4. The 'No...' (The Lack of Argument)
Brilliant counter-argument. You say 'No' to the Butterfly Effect, but Trunks literally says it in the Japanese manga. Trunks explicitly states: "So what came out of that time machine is the cause of all these changes in this timeline." Are we supposed to believe Trunks—the guy who knows the future—is the only one who doesn't know what's going on? Cell is a time traveler too. He knows everyone's moves. The ONLY things that shock Cell in Age 767 are: Trunks being there, A-16, Goku being alive, and Goku using Instant Transmission. Those are the EXACT things that changed from Cell's original past.

5. The 'It's Just Fiction' Surrender
Saying 'it doesn't matter if it makes no sense' is the ultimate white flag. You have no arguments left. I am not pointing out an inconsistency; I am explaining exactly why Toriyama wrote it that way.
If Toriyama didn't care about the timeline logic, explain this: Why did Trunks' stolen Time Machine arrive in Age 763?

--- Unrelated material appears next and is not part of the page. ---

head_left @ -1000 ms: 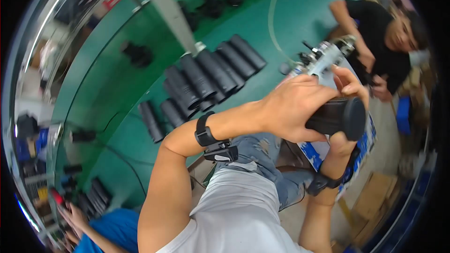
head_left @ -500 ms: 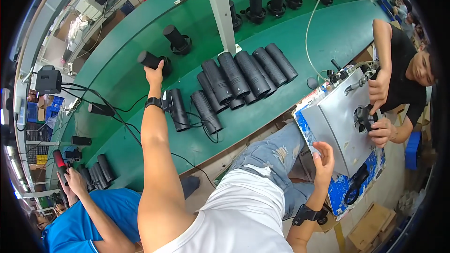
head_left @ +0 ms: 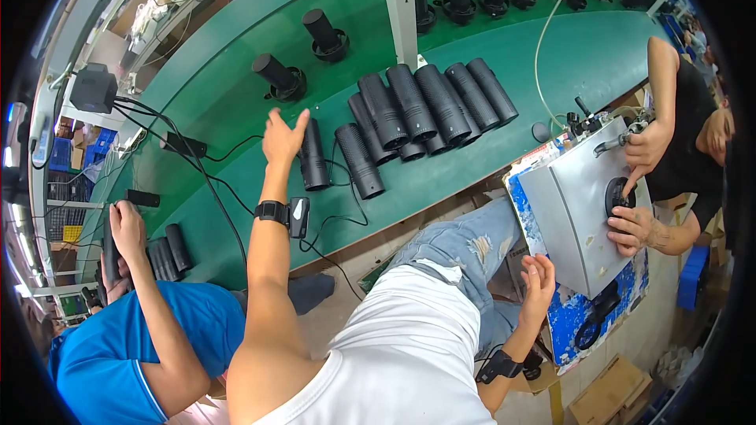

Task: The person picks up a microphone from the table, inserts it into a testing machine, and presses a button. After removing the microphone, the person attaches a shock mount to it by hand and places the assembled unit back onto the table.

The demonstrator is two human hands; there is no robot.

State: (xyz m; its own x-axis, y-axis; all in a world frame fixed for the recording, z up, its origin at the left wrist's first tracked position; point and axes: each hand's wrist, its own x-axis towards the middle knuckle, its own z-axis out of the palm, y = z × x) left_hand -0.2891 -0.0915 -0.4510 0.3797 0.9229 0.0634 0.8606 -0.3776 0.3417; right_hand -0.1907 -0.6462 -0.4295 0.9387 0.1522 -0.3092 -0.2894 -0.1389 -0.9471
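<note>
My left hand (head_left: 283, 138) is raised over the green bench, fingers spread, with nothing in it. Just beyond it stands a black cylinder on a round collar-like base (head_left: 274, 72), apart from my fingers. A black ribbed tube (head_left: 313, 159) lies right beside the hand, partly behind it, with another ribbed tube (head_left: 359, 161) to its right. My right hand (head_left: 538, 287) hangs near the front edge of the blue worn stand (head_left: 561, 338), fingers loosely bent and apart, holding nothing. Close to it is a silver metal box fixture (head_left: 563, 228).
A pile of black tubes (head_left: 429, 110) lies mid-bench by a white post (head_left: 398, 12). More based cylinders (head_left: 461, 0) stand along the green belt. Cables (head_left: 224, 205) hang at left. One co-worker (head_left: 157, 330) sits left; another's hands (head_left: 634, 220) work at the fixture's round black part.
My left hand has let go of the based black cylinder, which stays standing on the belt, and has drawn back toward me. My right hand has lowered slightly. The view has shifted.
</note>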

Cell states he just pressed the button Trunks had pre-programmed. Why would Trunks program the machine to travel to Age 763, a full year before Frieza arrives, when Goku is still deep in outer space?
The answer is obvious to anyone reading the narrative: Toriyama specifically chose Age 763 to insert Cell's egg into the timeline before Goku returned to Earth. This creates the exact quantum distortion (Butterfly Effect) needed to alter history, allowing Present Goku to learn a technique that Future Goku never did. There isn't any more reason.

You are forcing characters to be mute, robots to be blind, hiding behind 'bad communication', and ignoring Toriyama's specific dates and Trunks' dialogues. The manga evidence is completely against you.